• Work required
Below are entries. Reproduce exactly the lines between the line holding "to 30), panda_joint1" and the line holding "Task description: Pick", inclusive, and only those.

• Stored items
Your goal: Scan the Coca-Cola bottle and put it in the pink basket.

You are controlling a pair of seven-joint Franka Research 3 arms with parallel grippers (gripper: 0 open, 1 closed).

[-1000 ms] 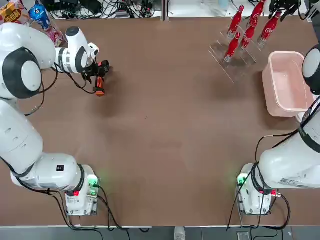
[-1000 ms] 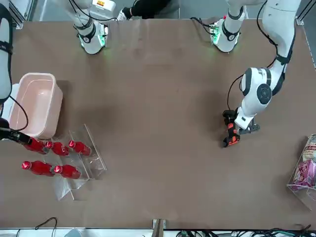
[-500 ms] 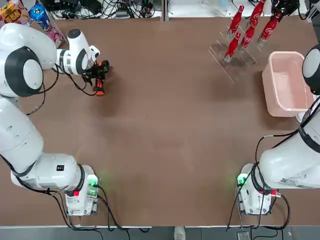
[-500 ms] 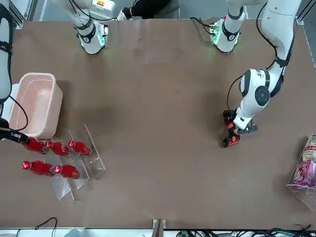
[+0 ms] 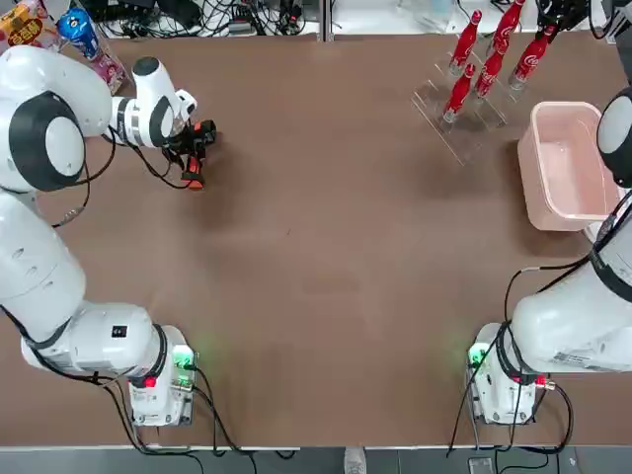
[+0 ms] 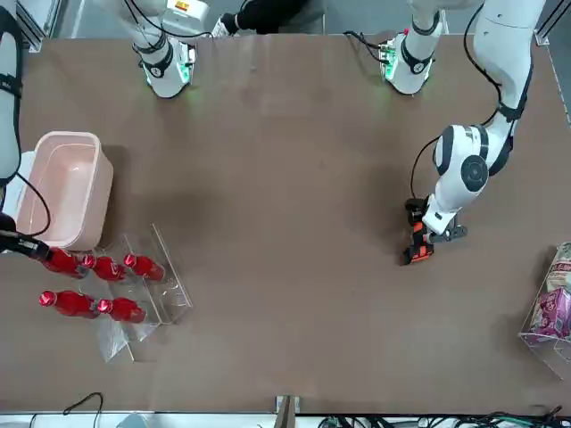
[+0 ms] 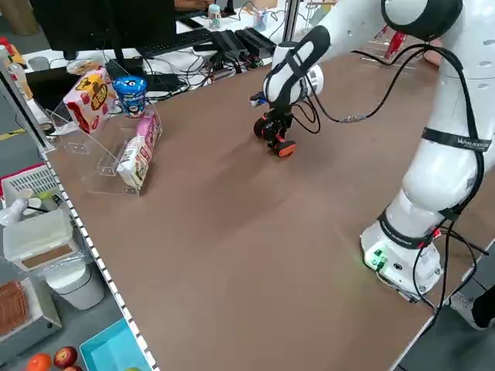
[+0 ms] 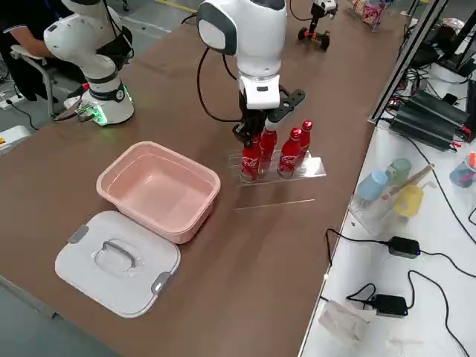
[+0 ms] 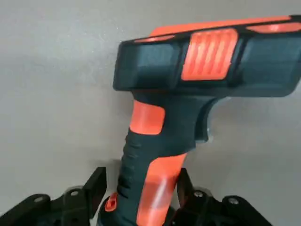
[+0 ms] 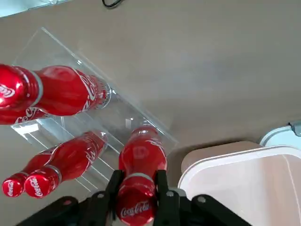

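My right fingers [image 10: 139, 178] are clamped on the neck of one Coca-Cola bottle [image 10: 143, 157] in the clear rack [image 8: 312, 169], near the pink basket [image 8: 160, 190]. Across the tabletop [image 5: 346, 257], my left fingers [image 9: 142, 175] stand apart, either side of the scanner's [image 9: 176, 92] handle.

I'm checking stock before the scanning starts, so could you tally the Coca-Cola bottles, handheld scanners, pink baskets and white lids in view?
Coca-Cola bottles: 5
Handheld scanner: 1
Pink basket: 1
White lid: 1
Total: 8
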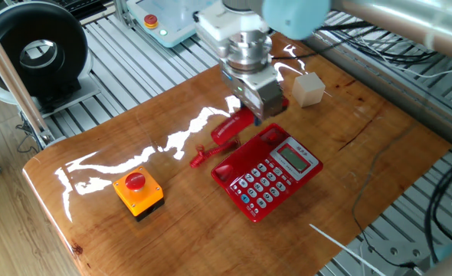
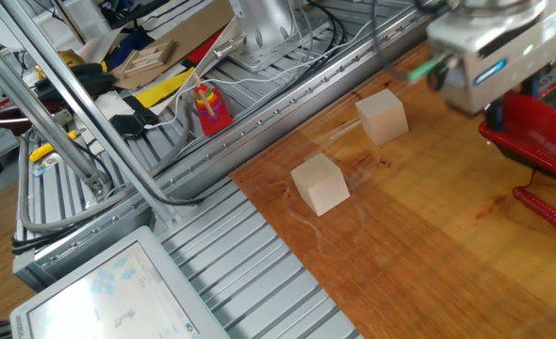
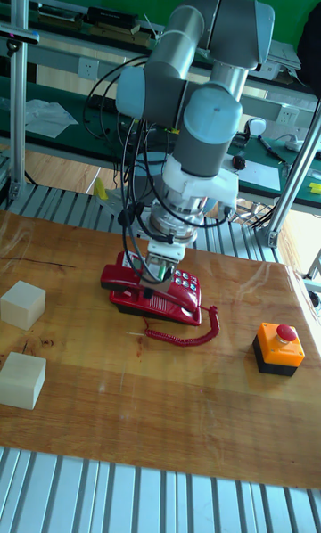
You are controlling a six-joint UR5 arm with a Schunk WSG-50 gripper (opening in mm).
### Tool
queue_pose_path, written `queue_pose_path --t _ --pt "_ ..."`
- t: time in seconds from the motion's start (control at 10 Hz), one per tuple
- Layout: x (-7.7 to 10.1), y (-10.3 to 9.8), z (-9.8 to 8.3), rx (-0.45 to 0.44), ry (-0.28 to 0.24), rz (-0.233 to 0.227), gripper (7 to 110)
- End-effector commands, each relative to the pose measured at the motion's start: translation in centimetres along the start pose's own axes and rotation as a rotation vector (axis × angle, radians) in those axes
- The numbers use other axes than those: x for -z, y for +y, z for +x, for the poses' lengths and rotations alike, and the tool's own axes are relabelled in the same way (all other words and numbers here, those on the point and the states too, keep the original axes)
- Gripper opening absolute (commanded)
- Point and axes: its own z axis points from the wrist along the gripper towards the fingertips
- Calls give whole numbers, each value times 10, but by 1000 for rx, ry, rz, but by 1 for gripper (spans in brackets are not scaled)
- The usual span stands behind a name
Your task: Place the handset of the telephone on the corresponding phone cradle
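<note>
My gripper (image 1: 250, 116) is shut on the middle of the red handset (image 1: 232, 130), holding it just off the table beside the far-left edge of the red telephone (image 1: 276, 176). The phone cradle (image 1: 245, 155) runs along that edge, close to the handset and partly under it. The coiled red cord (image 1: 203, 153) trails on the wood to the left. In the tall fixed view the gripper (image 3: 159, 273) grips the handset (image 3: 147, 289) in front of the telephone (image 3: 185, 280). The other fixed view shows the gripper (image 2: 514, 108) and handset (image 2: 531, 132) at the right border.
An orange box with a red button (image 1: 138, 192) sits near the table's left front. Two wooden cubes (image 2: 382, 115) (image 2: 320, 184) stand on the wood behind the gripper. Cables and metal slats surround the wooden table (image 1: 119, 138).
</note>
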Motion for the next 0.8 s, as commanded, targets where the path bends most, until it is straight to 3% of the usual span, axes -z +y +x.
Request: queue_pose_path --t 0.0,0.4,0.7 --pt "3 26 -11 -25 -26 -1 7" --pt "1 22 -24 -64 8 51 7" --pt "-13 20 -28 -84 18 81 7"
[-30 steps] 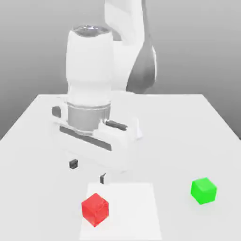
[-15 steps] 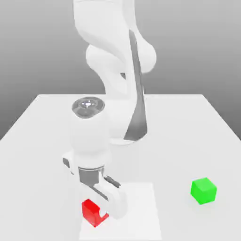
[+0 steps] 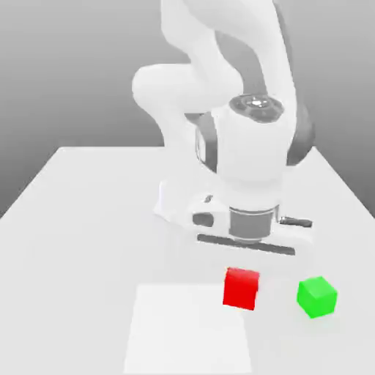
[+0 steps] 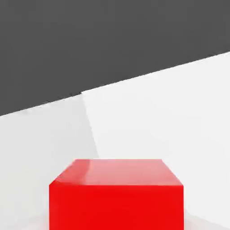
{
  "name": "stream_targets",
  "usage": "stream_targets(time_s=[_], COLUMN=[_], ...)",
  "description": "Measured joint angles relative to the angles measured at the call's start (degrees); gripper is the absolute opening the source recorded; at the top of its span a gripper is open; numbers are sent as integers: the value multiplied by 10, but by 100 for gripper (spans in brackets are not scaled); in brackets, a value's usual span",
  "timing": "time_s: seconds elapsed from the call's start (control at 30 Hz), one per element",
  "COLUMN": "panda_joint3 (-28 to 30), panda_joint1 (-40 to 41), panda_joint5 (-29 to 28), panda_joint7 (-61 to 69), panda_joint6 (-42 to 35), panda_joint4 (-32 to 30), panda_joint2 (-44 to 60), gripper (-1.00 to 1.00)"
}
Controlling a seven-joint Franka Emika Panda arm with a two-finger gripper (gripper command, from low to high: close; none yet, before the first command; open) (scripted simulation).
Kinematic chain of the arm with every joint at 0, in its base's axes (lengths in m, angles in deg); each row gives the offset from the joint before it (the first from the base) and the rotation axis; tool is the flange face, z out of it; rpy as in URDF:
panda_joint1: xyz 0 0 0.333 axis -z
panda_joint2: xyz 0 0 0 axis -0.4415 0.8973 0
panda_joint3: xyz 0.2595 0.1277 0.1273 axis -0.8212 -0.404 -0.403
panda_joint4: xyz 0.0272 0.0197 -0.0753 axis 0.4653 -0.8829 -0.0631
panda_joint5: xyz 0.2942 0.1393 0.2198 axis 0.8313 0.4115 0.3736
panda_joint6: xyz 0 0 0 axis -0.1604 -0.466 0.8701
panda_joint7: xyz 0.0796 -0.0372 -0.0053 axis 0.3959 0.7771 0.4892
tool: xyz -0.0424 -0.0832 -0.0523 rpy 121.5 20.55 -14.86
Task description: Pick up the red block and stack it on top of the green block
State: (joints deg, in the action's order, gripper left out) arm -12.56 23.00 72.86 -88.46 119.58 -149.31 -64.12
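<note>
a white table (image 3: 88, 220) carries a paler square patch (image 3: 176, 337), perhaps a mat.

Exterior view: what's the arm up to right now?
The Panda arm is carrying the red block in its claw, shut on it and lifted off the table. The block hangs just beside the green block, on the exterior view's left of it and not yet above it. The green block sits alone on the table, untouched. The stack has not been made yet.

We see the red block (image 3: 241, 288) off the white mat (image 3: 187, 329) now — carried toward the green block (image 3: 317, 296) — gripper (image 3: 245, 265) closed on it.
</note>
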Motion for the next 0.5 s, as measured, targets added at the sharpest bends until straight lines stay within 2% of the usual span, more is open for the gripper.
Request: stream_targets(time_s=[0.2, 0.23, 0.37, 0.4, 0.5], panda_joint3=[-49, -46, -6, 4, 4], panda_joint1=[-116, -140, -136, -142, -142], panda_joint5=[9, -1, -66, -80, -80], panda_joint7=[75, 72, 29, 19, 19], panda_joint6=[-15, -4, 61, 77, 77], panda_joint4=[-7, -7, -3, -2, -2], panda_joint2=[-22, -10, 63, 81, 81], gripper=[-100, -100, -100, 100, 100])
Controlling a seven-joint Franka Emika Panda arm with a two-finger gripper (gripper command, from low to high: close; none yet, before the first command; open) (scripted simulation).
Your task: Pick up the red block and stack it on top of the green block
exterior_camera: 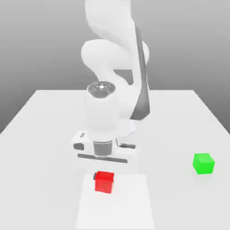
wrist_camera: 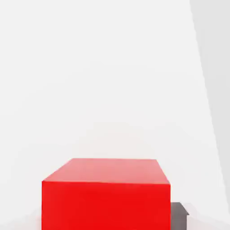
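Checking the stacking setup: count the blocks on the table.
2. The red block sits just below the arm's hand; the green block stands apart toward the exterior view's right. The arm could hide others.

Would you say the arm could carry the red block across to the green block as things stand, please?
Probably yes. The gripper sits down at the red block, jaws shut on it, and the green block stands alone toward the exterior view's right, with bare white table between them and nothing on top of it.
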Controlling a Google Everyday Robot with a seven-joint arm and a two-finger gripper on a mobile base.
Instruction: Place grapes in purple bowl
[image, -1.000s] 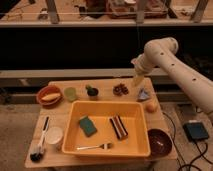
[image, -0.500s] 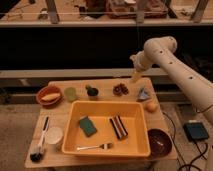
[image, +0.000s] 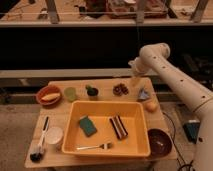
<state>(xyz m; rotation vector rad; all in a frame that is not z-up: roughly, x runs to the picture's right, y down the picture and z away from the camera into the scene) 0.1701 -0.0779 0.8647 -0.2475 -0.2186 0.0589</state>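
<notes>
The white jointed robot arm (image: 170, 75) reaches in from the right and bends down over the back of the light wooden table (image: 60, 117). Its gripper (image: 135, 81) hangs just above the tabletop near the rear edge, a little to the right of the grapes. Whether the gripper is spread or closed does not show.

A large rectangular yellow plastic tub (image: 107, 147) fills the middle of the table. Three things lie in it:
- a green rectangular sponge (image: 87, 125) on the left,
- a dark brown striped block (image: 118, 126) to the right of centre,
- a metal fork (image: 95, 147) along the front wall.

The round glossy dark purple bowl (image: 159, 142) stands at the front right corner, just beside the tub. I cannot tell what is inside it. The orange-red round bowl (image: 44, 92) sits at the rear left and holds a pale yellow piece (image: 51, 97).

A white cup (image: 54, 135) stands left of the tub, and a long-handled brush with a black head (image: 38, 148) lies beside it. A small pale green cup (image: 70, 93) and a dark green squat object (image: 91, 91) stand behind the tub.

The dark reddish-brown cluster of grapes (image: 120, 89) rests on the table behind the tub's right half, well apart from the purple bowl. A small blue-grey pointed object (image: 143, 94) sits to their right, and a smooth orange round fruit (image: 151, 106) lies nearer the front.
</notes>
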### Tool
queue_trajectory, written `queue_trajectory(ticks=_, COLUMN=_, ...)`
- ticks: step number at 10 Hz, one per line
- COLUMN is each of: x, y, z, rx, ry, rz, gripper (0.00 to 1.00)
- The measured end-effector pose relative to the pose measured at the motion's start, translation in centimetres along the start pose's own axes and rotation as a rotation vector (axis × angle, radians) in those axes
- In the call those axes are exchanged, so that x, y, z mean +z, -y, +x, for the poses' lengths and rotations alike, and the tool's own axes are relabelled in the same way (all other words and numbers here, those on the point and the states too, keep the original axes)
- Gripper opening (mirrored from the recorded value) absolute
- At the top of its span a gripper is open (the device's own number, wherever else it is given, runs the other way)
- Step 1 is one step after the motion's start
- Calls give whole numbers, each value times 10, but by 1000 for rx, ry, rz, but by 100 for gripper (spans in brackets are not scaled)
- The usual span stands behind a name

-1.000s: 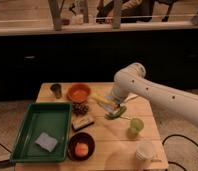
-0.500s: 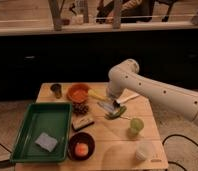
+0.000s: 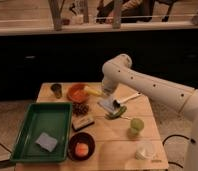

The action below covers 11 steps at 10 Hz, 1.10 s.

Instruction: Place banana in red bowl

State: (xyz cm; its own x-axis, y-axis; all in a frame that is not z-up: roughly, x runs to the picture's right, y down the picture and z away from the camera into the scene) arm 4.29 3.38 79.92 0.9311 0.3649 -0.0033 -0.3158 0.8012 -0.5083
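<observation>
The banana, small and yellow, sticks out leftward from my gripper and its tip reaches just past the right rim of the red bowl. The bowl is bright orange-red and stands at the back of the wooden table. My gripper is shut on the banana's right end and hangs from the white arm that comes in from the right. The banana is held a little above the table, beside the bowl and not inside it.
A green tray with a blue sponge fills the left front. A dark maroon bowl holds an orange item. Also on the table are a pale-green fruit, a white cup, a dark cup and a bluish packet.
My gripper has moved left and slightly back with the banana, from mid-table toward the red bowl's right rim. Nothing else has moved.
</observation>
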Motion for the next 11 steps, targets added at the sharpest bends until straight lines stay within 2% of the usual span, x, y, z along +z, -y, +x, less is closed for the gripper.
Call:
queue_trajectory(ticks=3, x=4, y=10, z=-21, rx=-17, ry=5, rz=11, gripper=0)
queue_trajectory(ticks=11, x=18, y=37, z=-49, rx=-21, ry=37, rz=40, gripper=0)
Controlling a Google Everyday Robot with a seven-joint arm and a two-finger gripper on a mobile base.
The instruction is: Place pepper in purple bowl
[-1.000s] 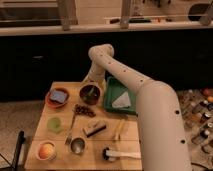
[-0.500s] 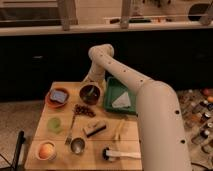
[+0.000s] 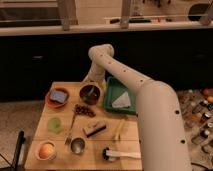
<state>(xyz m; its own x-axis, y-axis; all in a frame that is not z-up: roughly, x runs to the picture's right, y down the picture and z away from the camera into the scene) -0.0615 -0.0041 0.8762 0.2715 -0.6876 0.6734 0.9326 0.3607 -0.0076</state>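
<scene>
Gripper [image 3: 91, 84] low over the purple bowl [image 3: 89, 102]
From the left we see an orange bowl [image 3: 51, 98] holding a blue block [image 3: 59, 96], with a green cup [image 3: 54, 124] nearer us, then the purple bowl; a slim green shape inside it, right under the gripper, looks to us like the pepper [image 3: 90, 92], and we cannot tell whether the gripper is clenched or released. A dark red cluster [image 3: 85, 110] lies just before the bowl, a green tray [image 3: 107, 100] stands just beside it, and the arm [image 3: 150, 105] hides the tray's right edge
</scene>
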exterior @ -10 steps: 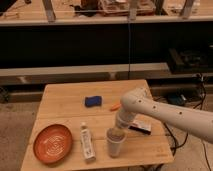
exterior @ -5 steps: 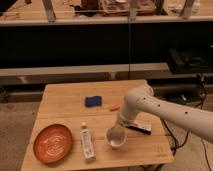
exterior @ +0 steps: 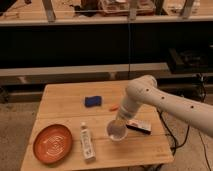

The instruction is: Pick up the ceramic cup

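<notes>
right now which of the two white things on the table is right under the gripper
The ceramic cup: short, round, directly below the gripper. The white bottle lies flat further left, beside the orange plate.

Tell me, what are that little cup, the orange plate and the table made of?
The ceramic cup, right under the gripper, looks like glazed white ceramic, smooth and pale. The orange plate seems glossy, ceramic or plastic, with ringed ridges. The table looks like light planked wood.
</notes>
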Robot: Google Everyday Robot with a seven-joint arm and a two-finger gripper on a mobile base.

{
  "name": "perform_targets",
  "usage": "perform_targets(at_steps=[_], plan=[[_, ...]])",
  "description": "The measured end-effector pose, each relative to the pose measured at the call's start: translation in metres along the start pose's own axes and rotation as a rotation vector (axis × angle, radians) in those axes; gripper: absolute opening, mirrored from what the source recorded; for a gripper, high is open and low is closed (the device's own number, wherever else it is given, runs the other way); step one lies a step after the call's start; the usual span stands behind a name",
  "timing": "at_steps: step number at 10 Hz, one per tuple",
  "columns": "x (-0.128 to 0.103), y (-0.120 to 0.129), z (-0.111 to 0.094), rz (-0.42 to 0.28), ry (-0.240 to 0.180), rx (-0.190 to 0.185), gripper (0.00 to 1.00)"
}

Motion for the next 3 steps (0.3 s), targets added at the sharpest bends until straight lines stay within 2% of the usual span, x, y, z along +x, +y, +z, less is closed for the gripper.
perform_targets(at_steps=[3], plan=[[-0.002,-0.003,-0.015,0.016,0.001,0.005,0.00]])
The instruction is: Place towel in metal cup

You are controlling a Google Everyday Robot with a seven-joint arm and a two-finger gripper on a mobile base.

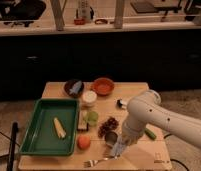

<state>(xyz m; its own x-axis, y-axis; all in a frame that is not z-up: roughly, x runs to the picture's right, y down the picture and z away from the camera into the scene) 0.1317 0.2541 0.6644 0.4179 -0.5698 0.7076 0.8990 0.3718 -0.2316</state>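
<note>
At the near middle of the tabletop (144,156), the gripper (121,142) is clamped on the towel (116,149), just right of the metal cup (110,138). The cloth looks light, soft and floppy, so a pinch on a bunched fold probably suits it.

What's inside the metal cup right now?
The metal cup shows only a dark inside; the tool, shut on the towel, hangs at its right rim, covering that side.
</note>
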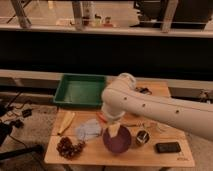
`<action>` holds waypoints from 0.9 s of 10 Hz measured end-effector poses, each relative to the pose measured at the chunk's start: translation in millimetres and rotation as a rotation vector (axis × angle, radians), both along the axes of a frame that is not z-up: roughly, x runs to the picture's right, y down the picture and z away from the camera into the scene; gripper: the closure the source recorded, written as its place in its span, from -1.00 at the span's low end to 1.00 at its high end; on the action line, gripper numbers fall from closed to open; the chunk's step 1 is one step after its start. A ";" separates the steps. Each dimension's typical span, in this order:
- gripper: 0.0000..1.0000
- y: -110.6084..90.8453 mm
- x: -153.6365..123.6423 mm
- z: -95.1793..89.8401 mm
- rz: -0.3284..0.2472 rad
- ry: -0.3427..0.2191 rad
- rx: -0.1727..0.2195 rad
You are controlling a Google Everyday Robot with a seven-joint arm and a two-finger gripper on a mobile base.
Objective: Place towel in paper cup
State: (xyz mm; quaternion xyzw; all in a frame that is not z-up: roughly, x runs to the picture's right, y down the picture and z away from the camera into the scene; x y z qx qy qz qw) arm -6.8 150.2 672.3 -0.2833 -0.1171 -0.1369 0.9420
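Note:
The towel [88, 130] is a crumpled blue-grey cloth lying on the wooden table [90, 156], left of a purple bowl [117, 141]. My white arm reaches in from the right, with its wrist over the table's middle. My gripper [115, 128] hangs below the wrist, just above the bowl's rim and a little right of the towel. It holds nothing that I can see. The paper cup does not show; my arm covers the right part of the table.
A green tray [80, 91] stands at the table's back left. A bunch of dark grapes [69, 147] and a pale long object [66, 122] lie at the front left. A small metal can [142, 138] and a black phone [167, 147] lie at the front right.

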 end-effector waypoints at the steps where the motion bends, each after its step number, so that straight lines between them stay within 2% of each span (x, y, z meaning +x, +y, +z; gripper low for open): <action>1: -0.60 2.5 -23.9 3.1 -0.011 -0.023 -0.005; 4: -0.60 13.2 -76.9 23.7 -0.015 -0.115 -0.032; 7: -0.60 29.5 -87.9 66.2 0.000 -0.167 -0.087; 9: -0.60 31.3 -88.4 70.5 0.003 -0.171 -0.096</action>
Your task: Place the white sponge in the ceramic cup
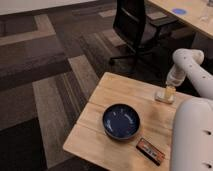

• Solution to this exercise
  "COLUMN": "panda_joint3 (-28 to 30), panda_joint1 (-40 to 41), panda_joint5 (-29 to 28), panda_joint7 (-61 to 69), panda_joint6 (-42 to 35), panda_joint4 (-32 to 30), panda_joint2 (-44 to 60), gripper (-1.00 to 1.00)"
}
Controlling a seven-joint Franka Emika Panda arm with a two-finger gripper (gripper command, from low to high: close; none yet, before the first command; open) (scripted simulation).
Kinematic chain of the arm with every joint at 0, in its base's axes (lengths in m, angles in deg); each row gives the offset from the joint before it (the first from the base) and the rotation axis; tool is the flange face, z out of it; rpy as in URDF:
panda_joint1: xyz 0 0 0.333 axis -z
panda_joint2: xyz 0 0 0 axis -0.4415 0.8973 0
panda_joint3: xyz 0.2595 0.1277 0.1273 axis -0.8212 -0.404 -0.403
panda_joint4: xyz 0.0272 0.0197 -0.0753 axis 0.4653 -0.8829 -0.0631
panda_joint5: xyz 0.2942 0.1393 0.2198 axis 0.8313 0.4115 0.3736
panda_joint6: xyz 0 0 0 axis -0.1604 -0.466 0.8701
panda_joint7: xyz 0.0796 -0.0372 -0.0053 axis 0.3959 0.7771 0.4892
tool: xyz -0.0424 -0.0832 -0.0523 rpy 121.5 20.55 -14.86
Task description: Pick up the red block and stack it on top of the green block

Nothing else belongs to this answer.